🤖 AI Summary
This work addresses the limitations of existing theoretical frameworks for multi-head Transformers, which rely on strong simplifying assumptions that fail to capture their true dynamics. For the first time, the data flow within the multi-head attention mechanism is modeled as a time-dependent Wasserstein gradient flow, incorporating a time-varying interaction energy that governs the unconstrained evolution of inter-head and inter-layer weights without requiring initialization constraints. Leveraging variational analysis, Γ-convergence, and non-autonomous dynamical systems theory, the study establishes continuous dependence of the gradient flow on initial conditions and perturbations, proves its convergence, and shows that its ω-limit set corresponds to critical points of the associated energy functional.

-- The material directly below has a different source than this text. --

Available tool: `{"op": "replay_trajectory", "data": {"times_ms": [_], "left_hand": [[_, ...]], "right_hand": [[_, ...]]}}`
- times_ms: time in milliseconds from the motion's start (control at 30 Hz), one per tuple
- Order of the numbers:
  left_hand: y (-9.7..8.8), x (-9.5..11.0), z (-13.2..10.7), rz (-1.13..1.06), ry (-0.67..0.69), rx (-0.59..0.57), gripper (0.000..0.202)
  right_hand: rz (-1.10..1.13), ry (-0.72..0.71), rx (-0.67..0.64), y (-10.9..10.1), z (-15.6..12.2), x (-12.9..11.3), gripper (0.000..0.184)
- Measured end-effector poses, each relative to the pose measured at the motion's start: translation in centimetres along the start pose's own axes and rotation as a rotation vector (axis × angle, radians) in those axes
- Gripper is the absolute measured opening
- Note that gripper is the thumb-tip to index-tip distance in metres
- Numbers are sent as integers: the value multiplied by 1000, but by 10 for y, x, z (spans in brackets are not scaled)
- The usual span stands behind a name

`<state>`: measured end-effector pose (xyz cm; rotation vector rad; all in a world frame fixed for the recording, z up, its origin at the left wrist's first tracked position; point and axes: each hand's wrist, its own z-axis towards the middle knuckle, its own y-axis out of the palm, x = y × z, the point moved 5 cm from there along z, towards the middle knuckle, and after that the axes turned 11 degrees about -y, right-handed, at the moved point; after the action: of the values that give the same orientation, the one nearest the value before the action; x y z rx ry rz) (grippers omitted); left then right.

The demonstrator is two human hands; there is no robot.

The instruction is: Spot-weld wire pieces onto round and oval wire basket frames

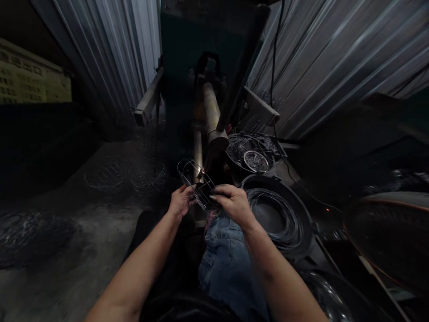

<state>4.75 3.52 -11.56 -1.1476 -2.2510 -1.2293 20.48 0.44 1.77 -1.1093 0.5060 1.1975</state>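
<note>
A wire frame [202, 200] with rounded ends and several cross wires is held tilted in front of me. My left hand [181, 202] pinches its near left edge. At its right side my right hand [233, 203] is closed with thumb and fingers together; whether it grips the frame itself or a small piece of wire is too dark to tell. The frame surrounds the tip of the lower metal arm [198, 152] of a spot-welding machine. A small orange glow shows at that tip. The thicker upper arm [212, 112] reaches out just above.
Coiled wire [288, 219] lies in a black round basin [303, 201] to the right. Behind it, another container holds loose wire and a small round dish [256, 161] of short metal pieces. Wire frames [109, 174] lie on the left floor. A yellow crate [33, 78] stands farther left.
</note>
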Motion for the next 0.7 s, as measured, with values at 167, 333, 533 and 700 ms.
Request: {"op": "replay_trajectory", "data": {"times_ms": [167, 333, 533, 700], "left_hand": [[1, -1, 4, -22, -33, 8, 42], [0, -2, 10, -35, -66, 11, 37], [0, -6, 12, -31, -109, 15, 36], [0, -7, 10, -14, -130, 17, 31]], "right_hand": [[-14, 93, -42, 2, 18, 0, 8], [-4, 143, -43, 2, 30, 1, 12], [13, 199, -48, 4, 41, 3, 16], [18, 231, -63, 3, 43, 2, 15]]}}
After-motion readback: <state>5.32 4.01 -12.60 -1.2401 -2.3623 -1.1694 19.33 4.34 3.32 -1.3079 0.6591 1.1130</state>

Numerical experiments confirm the energy dissipation identity and asymptotic behavior under both autonomous and non-autonomous settings, systematically demonstrating the model’s stability against input noise and weight perturbations.
📝 Abstract
In recent years, transformer architectures have revolutionized the field of language processing, opening the door to previously unforeseen possibilities. However, from a theoretical point of view, the mathematical models proposed in the literature often lack direct contact with the actual architectures and depend on strong simplifying assumptions. In this paper, we reduce this gap by modelling the data flow in multi-headed transformer architectures as time-dependent gradient flows for a suitable interaction energy capturing the design of the attention mechanism. The explicit dependence on time allows us to consider different weights for each head and for each layer, without imposing constraints on the initialization method. Moreover, we prove that, under a suitable integrability assumption on the evolution of the weights, each element of the $ω$-limit set of the gradient flows is a stationary point of the interaction energy at a limiting weight distribution. Finally, we analyse the stability of the gradient flows considering perturbations of both the initial data and the weights. Specifically, on the one hand, we study the robustness of the proposed models with respect to noisy inputs, establishing a continuous dependence of the gradient flows on the initial data and uniqueness of the flows. On the other hand, we prove the $Γ$-convergence of the perturbed interaction energy to the unperturbed one, leading to the convergence of the corresponding gradient flows. We complement these theoretical results with numerical experiments that confirm the predicted energy-dissipation identity and clarify the asymptotic behavior of the dynamics in both the autonomous-like (Ornstein--Uhlenbeck) and the genuinely non-autonomous (oscillating-weights) regimes.